▶ Your goal: Your answer should consist of the lines in the data below that contain "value".

(Records from a collection)
______________________________

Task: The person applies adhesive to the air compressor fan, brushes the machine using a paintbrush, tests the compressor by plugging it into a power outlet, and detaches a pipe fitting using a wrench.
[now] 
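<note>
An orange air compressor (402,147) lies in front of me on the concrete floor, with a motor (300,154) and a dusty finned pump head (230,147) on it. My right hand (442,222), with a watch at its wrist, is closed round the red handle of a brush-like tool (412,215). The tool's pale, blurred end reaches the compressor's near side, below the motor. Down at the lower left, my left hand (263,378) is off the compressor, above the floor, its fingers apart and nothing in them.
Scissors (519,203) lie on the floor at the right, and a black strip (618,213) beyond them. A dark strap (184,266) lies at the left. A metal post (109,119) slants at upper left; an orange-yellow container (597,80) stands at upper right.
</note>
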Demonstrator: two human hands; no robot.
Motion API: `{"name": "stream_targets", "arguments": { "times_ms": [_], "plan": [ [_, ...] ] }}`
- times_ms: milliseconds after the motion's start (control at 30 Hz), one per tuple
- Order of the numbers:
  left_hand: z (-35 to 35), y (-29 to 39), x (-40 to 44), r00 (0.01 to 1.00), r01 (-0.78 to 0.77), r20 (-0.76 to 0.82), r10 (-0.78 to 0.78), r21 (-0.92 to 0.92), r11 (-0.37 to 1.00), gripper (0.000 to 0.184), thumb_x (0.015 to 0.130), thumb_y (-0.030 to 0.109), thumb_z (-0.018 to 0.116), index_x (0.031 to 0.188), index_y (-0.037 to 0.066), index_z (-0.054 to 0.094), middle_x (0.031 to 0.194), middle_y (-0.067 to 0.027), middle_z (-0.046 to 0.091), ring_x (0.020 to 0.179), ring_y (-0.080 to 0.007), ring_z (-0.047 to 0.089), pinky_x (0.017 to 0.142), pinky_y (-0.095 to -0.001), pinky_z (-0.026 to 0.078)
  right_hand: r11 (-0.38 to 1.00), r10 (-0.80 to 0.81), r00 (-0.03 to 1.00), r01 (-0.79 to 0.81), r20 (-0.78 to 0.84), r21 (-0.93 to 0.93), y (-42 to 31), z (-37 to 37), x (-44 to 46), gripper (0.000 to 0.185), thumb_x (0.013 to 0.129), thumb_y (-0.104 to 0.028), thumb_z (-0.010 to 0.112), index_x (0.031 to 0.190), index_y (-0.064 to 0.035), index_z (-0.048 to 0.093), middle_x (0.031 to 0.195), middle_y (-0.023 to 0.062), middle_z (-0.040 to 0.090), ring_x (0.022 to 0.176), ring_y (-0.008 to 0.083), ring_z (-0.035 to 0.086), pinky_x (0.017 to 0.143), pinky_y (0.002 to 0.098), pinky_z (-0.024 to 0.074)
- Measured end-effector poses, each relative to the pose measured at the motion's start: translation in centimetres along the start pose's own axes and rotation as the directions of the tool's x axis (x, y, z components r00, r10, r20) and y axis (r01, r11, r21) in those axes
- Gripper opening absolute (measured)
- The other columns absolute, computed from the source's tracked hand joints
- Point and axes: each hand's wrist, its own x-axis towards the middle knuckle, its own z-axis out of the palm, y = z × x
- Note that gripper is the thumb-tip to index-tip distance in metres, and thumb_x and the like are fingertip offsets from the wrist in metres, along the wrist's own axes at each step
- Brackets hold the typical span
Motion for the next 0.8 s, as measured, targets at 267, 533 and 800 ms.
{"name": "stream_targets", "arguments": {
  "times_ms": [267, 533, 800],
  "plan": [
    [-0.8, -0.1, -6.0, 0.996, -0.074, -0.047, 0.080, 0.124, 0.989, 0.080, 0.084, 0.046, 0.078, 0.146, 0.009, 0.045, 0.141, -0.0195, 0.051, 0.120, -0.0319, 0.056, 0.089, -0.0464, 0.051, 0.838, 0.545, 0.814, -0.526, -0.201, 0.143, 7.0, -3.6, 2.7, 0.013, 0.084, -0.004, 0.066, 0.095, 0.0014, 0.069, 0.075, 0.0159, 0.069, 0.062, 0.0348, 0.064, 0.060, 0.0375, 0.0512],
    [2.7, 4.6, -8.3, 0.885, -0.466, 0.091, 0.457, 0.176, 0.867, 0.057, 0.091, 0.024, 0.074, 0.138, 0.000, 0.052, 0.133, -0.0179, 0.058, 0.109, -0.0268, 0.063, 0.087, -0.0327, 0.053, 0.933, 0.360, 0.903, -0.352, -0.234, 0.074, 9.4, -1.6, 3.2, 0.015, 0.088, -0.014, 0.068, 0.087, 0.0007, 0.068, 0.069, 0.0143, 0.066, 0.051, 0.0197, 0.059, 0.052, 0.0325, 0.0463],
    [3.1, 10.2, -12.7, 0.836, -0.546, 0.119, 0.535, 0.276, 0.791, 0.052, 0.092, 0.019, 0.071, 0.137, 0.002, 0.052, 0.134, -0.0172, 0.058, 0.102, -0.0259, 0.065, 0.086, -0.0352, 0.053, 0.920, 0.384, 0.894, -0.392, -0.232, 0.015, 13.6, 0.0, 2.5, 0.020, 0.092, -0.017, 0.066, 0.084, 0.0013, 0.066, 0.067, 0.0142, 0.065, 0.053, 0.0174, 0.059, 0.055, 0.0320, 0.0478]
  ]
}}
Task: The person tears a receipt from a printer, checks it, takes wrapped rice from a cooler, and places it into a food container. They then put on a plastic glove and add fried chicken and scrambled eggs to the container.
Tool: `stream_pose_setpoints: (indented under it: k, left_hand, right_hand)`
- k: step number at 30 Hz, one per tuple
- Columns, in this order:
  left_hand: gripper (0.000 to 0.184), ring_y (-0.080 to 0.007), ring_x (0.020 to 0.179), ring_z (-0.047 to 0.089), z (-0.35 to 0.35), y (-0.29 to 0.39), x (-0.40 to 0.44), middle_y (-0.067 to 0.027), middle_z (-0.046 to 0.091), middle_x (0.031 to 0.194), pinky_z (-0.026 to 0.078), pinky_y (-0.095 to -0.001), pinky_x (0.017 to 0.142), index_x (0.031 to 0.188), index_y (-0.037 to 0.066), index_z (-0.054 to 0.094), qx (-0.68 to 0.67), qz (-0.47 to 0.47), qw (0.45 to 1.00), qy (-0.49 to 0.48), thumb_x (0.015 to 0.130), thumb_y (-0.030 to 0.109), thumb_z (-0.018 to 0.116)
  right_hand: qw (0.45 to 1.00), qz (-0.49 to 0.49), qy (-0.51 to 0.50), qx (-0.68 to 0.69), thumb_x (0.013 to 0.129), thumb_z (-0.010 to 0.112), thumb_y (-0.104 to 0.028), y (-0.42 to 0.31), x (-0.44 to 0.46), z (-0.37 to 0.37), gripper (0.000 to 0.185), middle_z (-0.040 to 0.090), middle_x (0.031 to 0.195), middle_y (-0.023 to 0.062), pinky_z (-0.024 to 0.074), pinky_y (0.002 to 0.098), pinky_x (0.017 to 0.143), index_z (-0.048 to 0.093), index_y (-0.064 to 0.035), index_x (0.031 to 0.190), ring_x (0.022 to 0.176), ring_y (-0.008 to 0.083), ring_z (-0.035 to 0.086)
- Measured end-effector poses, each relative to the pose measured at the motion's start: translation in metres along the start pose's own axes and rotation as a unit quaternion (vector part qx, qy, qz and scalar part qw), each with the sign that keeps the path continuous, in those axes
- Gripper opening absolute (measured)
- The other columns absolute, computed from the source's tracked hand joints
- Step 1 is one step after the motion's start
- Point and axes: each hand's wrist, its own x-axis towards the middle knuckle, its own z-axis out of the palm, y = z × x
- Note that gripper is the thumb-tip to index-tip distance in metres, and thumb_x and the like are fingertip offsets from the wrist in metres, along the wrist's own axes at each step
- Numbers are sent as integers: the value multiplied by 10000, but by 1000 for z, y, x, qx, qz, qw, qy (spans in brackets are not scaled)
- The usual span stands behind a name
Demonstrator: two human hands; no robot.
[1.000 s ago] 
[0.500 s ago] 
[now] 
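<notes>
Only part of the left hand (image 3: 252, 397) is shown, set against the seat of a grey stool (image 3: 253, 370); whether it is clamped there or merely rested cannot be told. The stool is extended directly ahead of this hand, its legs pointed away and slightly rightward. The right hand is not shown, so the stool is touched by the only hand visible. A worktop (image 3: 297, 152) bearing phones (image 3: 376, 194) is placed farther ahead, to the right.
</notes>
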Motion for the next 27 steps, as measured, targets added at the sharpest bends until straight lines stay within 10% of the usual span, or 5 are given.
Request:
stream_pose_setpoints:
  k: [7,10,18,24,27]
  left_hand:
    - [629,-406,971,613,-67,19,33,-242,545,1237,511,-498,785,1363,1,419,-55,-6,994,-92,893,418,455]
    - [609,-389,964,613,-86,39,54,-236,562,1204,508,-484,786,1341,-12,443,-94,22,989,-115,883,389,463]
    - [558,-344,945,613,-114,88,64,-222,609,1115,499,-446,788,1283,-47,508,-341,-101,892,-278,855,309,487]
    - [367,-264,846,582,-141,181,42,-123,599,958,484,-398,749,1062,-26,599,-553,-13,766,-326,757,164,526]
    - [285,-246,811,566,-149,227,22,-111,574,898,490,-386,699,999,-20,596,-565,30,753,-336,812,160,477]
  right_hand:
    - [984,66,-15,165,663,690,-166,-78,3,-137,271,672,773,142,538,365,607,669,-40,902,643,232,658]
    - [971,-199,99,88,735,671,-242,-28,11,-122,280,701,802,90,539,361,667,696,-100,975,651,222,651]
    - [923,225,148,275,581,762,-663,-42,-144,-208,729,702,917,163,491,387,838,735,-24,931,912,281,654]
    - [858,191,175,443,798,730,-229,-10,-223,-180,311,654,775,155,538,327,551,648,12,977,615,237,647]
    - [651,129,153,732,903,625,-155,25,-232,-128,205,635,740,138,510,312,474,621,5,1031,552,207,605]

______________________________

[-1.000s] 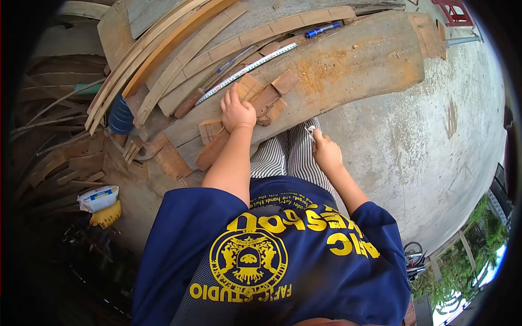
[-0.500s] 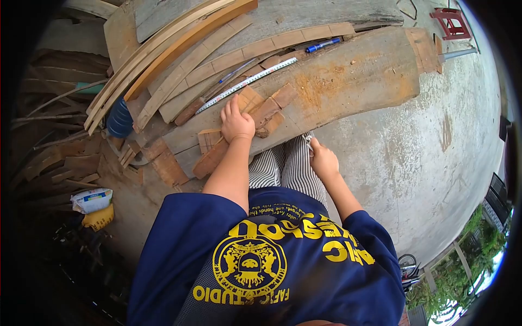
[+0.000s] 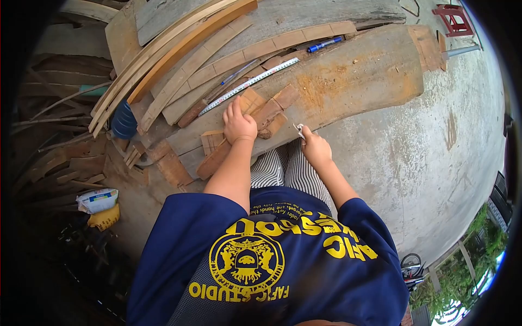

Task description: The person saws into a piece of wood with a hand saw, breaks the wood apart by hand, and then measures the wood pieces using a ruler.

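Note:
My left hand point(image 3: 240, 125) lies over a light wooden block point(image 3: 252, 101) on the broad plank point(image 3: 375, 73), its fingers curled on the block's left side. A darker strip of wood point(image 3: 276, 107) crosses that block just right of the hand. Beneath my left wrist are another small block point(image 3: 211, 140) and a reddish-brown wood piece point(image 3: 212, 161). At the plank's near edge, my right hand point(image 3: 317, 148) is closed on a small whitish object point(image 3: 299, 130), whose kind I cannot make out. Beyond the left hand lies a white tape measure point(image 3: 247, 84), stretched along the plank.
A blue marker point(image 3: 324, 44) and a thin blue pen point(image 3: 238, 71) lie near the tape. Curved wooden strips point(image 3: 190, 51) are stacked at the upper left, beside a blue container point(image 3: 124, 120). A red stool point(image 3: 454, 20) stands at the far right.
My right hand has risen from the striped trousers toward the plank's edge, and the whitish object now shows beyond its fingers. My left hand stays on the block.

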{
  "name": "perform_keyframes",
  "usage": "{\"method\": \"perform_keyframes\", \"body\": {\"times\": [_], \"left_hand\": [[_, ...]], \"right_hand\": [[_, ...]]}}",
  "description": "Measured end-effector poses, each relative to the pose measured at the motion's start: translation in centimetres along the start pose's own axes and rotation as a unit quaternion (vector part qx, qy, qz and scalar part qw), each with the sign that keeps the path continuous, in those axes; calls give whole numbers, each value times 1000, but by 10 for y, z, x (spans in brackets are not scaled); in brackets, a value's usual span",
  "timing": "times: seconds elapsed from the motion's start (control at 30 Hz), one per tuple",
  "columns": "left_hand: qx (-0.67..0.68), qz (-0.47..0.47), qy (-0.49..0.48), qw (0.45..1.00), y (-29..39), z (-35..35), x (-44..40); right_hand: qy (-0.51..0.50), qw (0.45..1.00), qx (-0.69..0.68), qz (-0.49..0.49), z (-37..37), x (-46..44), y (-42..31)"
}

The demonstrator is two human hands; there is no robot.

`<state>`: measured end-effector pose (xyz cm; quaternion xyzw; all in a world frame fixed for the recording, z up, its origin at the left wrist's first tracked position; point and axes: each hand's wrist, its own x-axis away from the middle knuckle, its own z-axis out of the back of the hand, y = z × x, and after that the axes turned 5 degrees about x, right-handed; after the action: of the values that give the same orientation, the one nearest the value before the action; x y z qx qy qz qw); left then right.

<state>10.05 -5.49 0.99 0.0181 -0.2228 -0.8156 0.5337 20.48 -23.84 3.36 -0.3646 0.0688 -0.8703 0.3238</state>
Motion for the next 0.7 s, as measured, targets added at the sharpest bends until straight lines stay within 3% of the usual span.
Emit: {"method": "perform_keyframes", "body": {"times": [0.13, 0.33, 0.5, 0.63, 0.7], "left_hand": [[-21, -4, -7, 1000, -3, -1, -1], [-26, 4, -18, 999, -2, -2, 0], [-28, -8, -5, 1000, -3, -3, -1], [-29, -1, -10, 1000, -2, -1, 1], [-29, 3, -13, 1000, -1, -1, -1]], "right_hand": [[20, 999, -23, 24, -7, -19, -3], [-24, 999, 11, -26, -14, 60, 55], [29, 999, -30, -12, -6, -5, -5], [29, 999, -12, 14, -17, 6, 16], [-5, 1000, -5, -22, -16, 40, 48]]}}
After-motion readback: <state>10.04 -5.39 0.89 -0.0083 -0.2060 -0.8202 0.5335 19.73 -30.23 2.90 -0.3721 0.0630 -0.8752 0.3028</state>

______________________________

▶ Reply:
- Numbers are sent as integers: the value multiplied by 10000, but by 1000 for z, y, x, qx, qz, qw, qy (spans in brackets are not scaled)
  "description": "Measured end-effector poses, each relative to the pose measured at the motion's start: translation in centimetres along the start pose's own axes and rotation as a unit quaternion (vector part qx, qy, qz and scalar part qw), each with the sign that keeps the path continuous, in those axes; calls give whole numbers, each value times 1000, but by 10 for y, z, x (spans in brackets are not scaled); in brackets, a value's usual span",
`<state>`: measured end-effector pose (xyz cm; quaternion xyzw; all in a world frame fixed for the recording, z up, its origin at the left wrist's first tracked position; point and axes: each hand's wrist, its own x-axis away from the middle knuckle, its own z-axis out of the back of the hand, y = z × x, and after that the axes turned 5 degrees about x, right-handed; after the action: of the values that give the same orientation, the one nearest the value before the action; x y z qx qy qz qw); left then right.

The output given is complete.